▸ **Action item**: In the data below, work out how many lines include the string "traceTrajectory". Only the number should be given.

▸ **Source data**:
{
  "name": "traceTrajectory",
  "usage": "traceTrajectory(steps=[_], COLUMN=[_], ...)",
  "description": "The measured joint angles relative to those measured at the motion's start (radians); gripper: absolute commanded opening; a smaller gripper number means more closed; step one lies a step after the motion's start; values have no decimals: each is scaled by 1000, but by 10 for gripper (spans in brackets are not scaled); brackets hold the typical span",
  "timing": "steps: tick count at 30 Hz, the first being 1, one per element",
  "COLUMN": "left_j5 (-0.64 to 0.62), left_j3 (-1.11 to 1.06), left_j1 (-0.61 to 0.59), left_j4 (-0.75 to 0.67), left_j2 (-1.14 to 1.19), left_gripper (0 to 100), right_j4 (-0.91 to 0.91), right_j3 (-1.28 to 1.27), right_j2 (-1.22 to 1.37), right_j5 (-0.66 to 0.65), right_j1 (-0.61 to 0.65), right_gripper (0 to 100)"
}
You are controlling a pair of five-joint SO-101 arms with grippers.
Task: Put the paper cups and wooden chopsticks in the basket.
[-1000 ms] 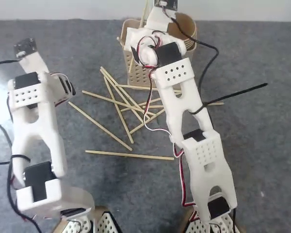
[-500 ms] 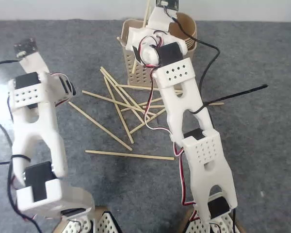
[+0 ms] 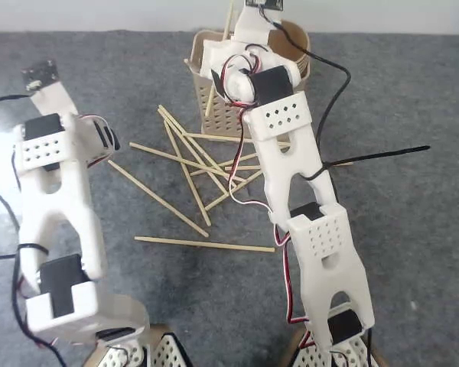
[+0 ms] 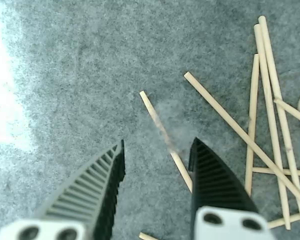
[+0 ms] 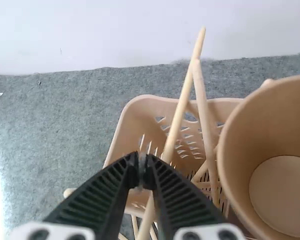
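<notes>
A tan slotted basket (image 3: 208, 84) (image 5: 140, 117) stands at the far side of the carpet with a stack of paper cups (image 3: 297, 46) (image 5: 262, 165) inside. Two wooden chopsticks (image 5: 182, 100) lean in it, and one pokes up above the rim (image 3: 230, 17). My right gripper (image 5: 140, 170) hovers over the basket, shut, and the leaning chopstick passes behind its fingers. Several loose chopsticks (image 3: 191, 164) lie crossed on the carpet. My left gripper (image 4: 158, 142) is open low over the carpet, with one chopstick (image 4: 162, 132) running between its fingers.
The right arm (image 3: 291, 160) stretches across the chopstick pile to the basket. A black cable tie (image 3: 382, 155) sticks out to its right. The left arm (image 3: 50, 153) stands at the left. One chopstick (image 3: 203, 244) lies alone nearer the arm bases.
The right arm has edged slightly over the basket and its cable tie has swung a little to the right. The left arm and the loose chopsticks have stayed put.
</notes>
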State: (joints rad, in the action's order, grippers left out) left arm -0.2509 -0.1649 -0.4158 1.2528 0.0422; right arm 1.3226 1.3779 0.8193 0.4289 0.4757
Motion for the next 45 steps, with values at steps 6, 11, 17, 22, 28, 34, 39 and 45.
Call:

▸ **Task output**: 2